• [PROBLEM TO WORK ON] Using the listing below, say how many lines have the string "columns" in them, giving the number alone.

----

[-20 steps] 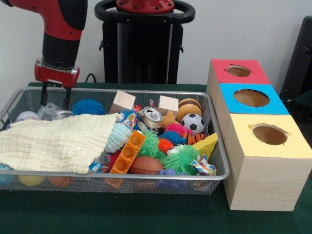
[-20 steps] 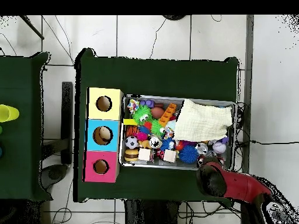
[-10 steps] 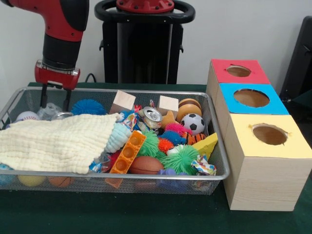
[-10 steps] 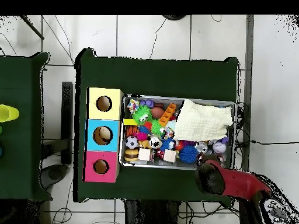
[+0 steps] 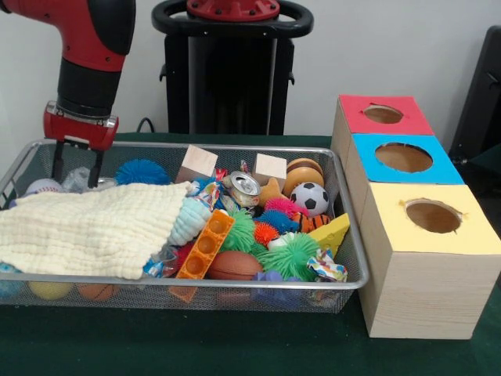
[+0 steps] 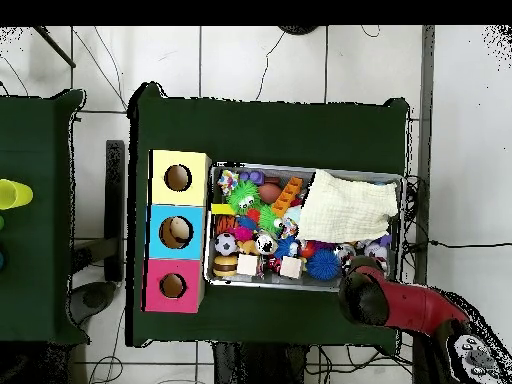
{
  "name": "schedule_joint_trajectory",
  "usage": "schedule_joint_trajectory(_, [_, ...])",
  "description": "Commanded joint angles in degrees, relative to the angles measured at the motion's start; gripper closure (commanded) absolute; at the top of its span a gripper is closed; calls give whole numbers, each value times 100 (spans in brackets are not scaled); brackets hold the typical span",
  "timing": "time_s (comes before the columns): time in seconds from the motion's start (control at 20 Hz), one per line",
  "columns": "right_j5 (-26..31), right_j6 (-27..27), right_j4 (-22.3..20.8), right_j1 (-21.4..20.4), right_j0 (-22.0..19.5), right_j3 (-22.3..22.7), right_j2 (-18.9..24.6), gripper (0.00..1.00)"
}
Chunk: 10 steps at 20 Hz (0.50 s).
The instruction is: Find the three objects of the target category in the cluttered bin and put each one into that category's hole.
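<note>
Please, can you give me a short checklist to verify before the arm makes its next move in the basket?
1. Fingers open, nothing held: ok.
2. Gripper inside the basket, over its far corner: ok.
3. Clear plastic thing lies between the fingers: ok; whether it is a bottle: cannot tell.
4. Cloth away from the fingers: ok, it lies just in front.
5. Hole in the red-topped box free: ok.
6. Other bottles located: not ok, none visible.

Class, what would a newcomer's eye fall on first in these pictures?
The wire basket crammed with bright toys, a pale yellow cloth draped over its left half in the front view. Beside it stand three wooden boxes, topped red, blue and yellow. The red arm's gripper hangs over the basket's far-left corner.
</note>
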Motion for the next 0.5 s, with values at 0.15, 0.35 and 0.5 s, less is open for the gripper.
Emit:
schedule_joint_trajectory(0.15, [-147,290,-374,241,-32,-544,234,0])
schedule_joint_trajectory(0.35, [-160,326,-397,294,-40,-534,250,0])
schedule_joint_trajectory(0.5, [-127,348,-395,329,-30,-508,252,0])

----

• [WRITTEN RESPONSE] 2